I know, I know, that phrase doesn’t come up too often, so it helps to check out Wikipedia’s definition of order of magnitude:

“Orders of magnitude are generally used to make very approximate comparisons. If two numbers differ by one order of magnitude, one is about ten times larger than the other.”

So the two sentences translate into:

  • This change will improve performance by 10-90%, or
  • This change will improve performance by 10-100x

I could use those latter two sentences instead of the “percentage versus order of magnitude” sentences, but those latter sentences make me sound like I’m taking wild, uneducated guesses.  In reality, sure, I am taking wild, uneducated guesses, but on an informed basis – I’m just not putting a lot of time into categorizing the improvements.

Jeff Atwood’s excellent Coding Horror blog has a two-part post about estimation that should be required reading for every DBA.  Part 1 is a quiz, and Part 2 explains the answers.

So why am I leaving so much gray area in my recommendations?  Why break suggestions into such widely varied categories?  Is it smart to lump a 10% improvement in with an 80% improvement?  In the early stages of performance tuning, yes, because the DBA can’t necessarily predict which changes will be the easiest to implement, or the order in which they’ll be implemented.  When a database administrator first looks at an application, queries, stored procedures and database schema, some things pop out right away as massive opportunities for performance gains.  These recommendations are so instrumental to application performance that they often have wide-ranging impacts across the entire app.  After those changes are made, everything speeds up so much that the other recommendations have even less of an impact than they might have originally had.

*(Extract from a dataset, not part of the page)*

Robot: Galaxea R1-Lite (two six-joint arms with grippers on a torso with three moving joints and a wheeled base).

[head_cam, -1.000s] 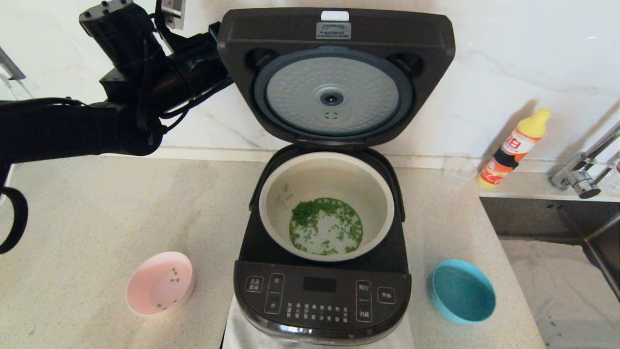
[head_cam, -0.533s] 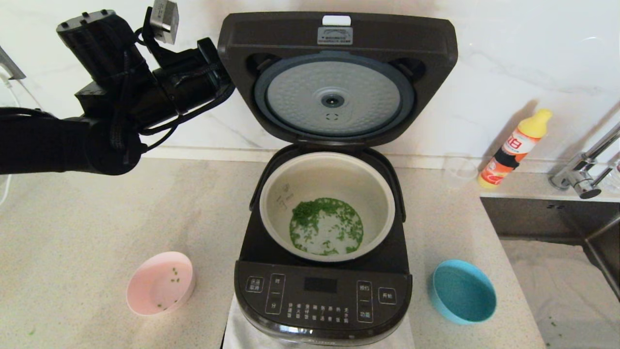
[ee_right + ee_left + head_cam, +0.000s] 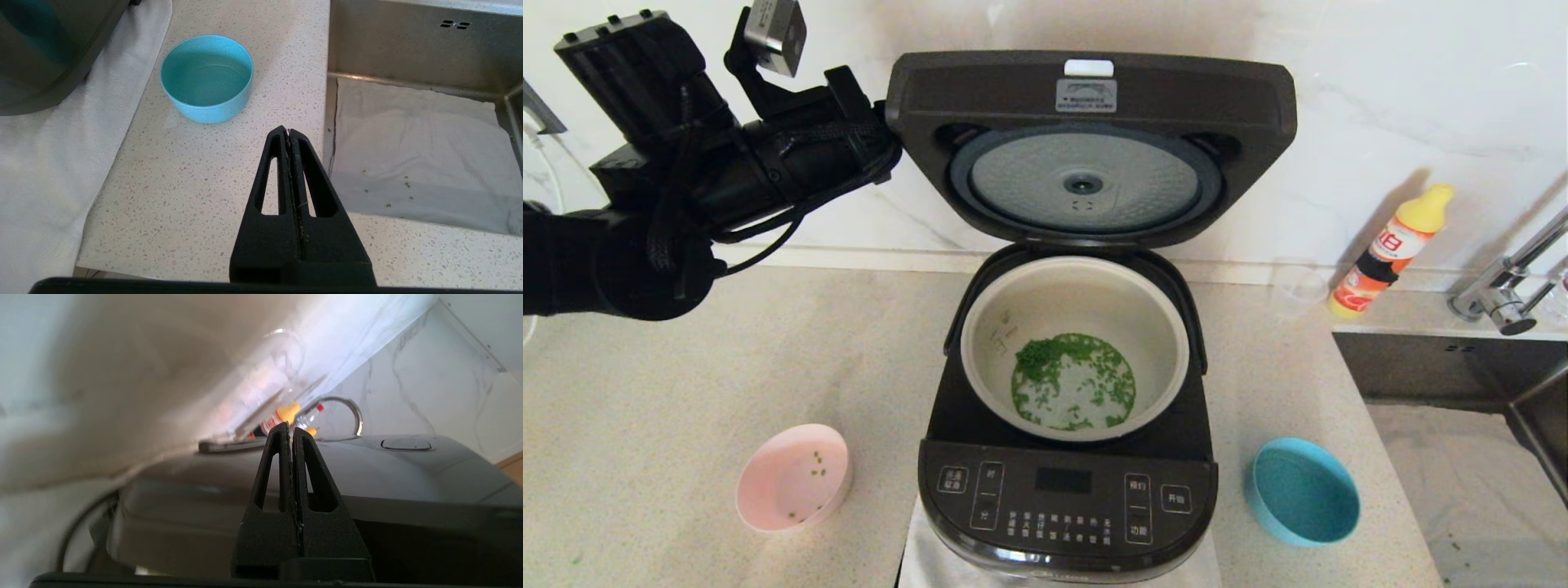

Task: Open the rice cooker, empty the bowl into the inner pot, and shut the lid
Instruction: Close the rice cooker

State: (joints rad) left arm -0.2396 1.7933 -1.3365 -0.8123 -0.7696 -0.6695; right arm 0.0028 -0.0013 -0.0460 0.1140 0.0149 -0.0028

For example, in a project I’m currently tuning, I found that the three largest tables in a database (which had ten times more records than all of the remaining tables combined) were constantly queried by a single field, the equivalent of a DivisionID integer field.  All of the queries hitting those tables included the DivisionID, and the application frequently did huge update statements that affected all records with a single DivisionID number.  Partitioning those three tables by DivisionID and putting each DivisionID on its own set of disks would result in a staggering performance improvement and a tremendous increase in concurrent nightly ETL processing, since more divisions could run simultaneously.

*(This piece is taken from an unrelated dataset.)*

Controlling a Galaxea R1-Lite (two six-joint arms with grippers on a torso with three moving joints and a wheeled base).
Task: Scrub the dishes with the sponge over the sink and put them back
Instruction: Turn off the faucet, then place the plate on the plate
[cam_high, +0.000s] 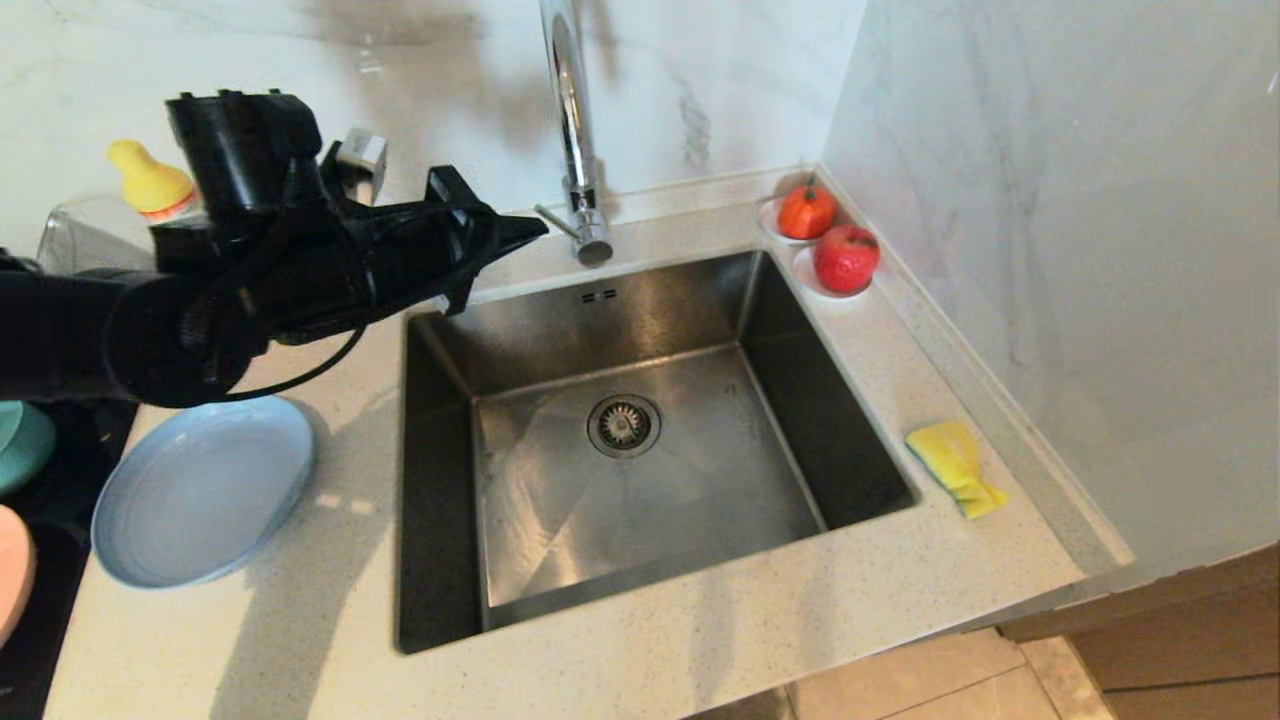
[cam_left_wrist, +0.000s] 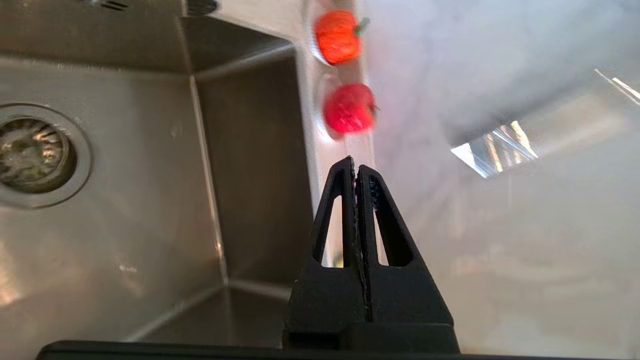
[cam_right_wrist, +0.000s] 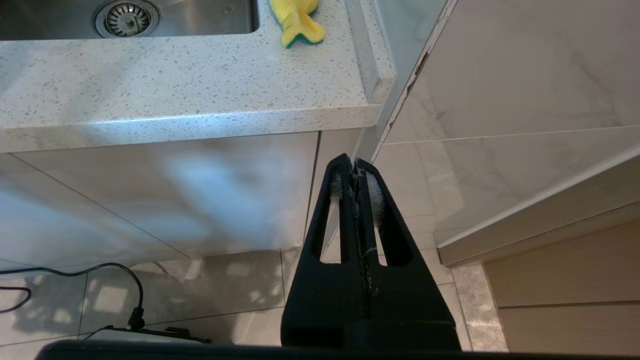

I made other performance recommendations as well, but frankly, if the developers implemented every other recommendation except the partitioning, they would still have been struggling with their nightly windows, and the implementation time would have put the project way behind on their deadlines.  On the other hand, if they just implemented the partitioning, they would sail through their nightly windows and make their project delivery deadline.  That’s the definition of an “order of magnitude improvement.”

Previous Post
Sunday Buffet at The Lady & Sons
Next Post
SQL Server Backup Software: Part 1 – Why Native SQL Backups Suck

Leave a Reply

Your email address will not be published. Required fields are marked *

Fill out this field
Fill out this field
Please enter a valid email address.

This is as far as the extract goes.